Given a rectangular grid with unit spacing, what is the expected distance between two random vertices, where distance is measured in the L_{1} metric?
(Here "random" means "uniformly at random.")
I recently needed this answer for some small grids, such as the one to the right, which is a 7 x 6 grid.
The graph shows that the L_{1} distance between the points (2,6) and (5,2) is 7, the length of the shortest path that connects the two points. The L_{1} metric is sometimes called the "city block" or "taxicab" metric because it measures the distance along the grid instead of "as the bird flies," which is the Euclidean distance.

The answer to the analogous question for the continuous case (a solid rectangle) is difficult to compute.
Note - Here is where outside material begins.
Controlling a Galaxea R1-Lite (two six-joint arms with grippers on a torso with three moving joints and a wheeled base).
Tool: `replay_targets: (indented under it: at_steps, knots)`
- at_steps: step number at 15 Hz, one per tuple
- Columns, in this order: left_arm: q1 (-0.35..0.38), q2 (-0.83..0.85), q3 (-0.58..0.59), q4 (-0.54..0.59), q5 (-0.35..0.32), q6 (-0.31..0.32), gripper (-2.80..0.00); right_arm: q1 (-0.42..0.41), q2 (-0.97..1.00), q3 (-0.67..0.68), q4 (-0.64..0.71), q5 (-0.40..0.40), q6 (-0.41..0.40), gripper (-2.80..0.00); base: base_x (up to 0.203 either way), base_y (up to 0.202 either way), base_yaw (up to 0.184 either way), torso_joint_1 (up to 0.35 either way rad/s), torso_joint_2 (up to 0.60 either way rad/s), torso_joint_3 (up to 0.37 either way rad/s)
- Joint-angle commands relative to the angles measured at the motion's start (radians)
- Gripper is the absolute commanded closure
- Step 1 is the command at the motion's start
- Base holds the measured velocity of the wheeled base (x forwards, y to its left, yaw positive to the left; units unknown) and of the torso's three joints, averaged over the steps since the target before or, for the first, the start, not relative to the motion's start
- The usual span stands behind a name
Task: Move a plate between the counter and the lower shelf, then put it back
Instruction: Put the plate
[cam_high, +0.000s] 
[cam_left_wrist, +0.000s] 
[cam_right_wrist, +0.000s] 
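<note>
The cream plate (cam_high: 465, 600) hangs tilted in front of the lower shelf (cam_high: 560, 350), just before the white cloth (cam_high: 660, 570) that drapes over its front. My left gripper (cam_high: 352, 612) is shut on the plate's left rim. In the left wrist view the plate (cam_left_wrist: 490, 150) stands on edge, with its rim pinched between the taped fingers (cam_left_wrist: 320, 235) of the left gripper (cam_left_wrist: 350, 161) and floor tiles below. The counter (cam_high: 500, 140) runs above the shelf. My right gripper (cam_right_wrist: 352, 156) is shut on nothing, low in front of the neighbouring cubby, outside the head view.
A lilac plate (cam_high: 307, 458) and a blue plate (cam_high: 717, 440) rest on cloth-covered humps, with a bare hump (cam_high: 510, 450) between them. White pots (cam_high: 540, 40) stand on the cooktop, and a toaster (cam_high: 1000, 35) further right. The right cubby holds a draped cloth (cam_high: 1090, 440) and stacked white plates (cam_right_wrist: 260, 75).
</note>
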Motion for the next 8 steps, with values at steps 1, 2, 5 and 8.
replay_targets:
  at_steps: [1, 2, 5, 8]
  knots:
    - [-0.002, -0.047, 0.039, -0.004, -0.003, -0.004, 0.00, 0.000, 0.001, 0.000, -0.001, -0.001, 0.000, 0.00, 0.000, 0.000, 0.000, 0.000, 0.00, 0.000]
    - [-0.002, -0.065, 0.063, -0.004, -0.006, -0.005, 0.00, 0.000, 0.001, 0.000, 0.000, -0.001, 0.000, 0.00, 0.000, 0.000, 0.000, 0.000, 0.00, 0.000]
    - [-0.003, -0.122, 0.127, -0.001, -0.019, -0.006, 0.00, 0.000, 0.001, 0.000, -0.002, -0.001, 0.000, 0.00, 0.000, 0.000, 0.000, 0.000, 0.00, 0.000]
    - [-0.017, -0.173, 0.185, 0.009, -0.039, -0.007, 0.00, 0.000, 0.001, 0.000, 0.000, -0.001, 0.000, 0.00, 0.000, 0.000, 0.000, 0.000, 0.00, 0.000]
The main result is that the expected distance is less than half of the diameter of the rectangle. In particular, among all rectangles of a given area, a square is the rectangle that minimizes the expected distance between random points.

Although I don't know a formula for the expected distance on a discrete regular grid, the grids in my application were fairly small so this article shows how to compute all pairwise distances and explicitly find the average (expected) value. The DISTANCE function in SAS/IML makes the computation simple because it supports the L_{1} metric. It is also simple to perform computer experiments to show that among all grids that have N*M vertices, the grid that is closest to being square minimizes the expected L_{1} distance.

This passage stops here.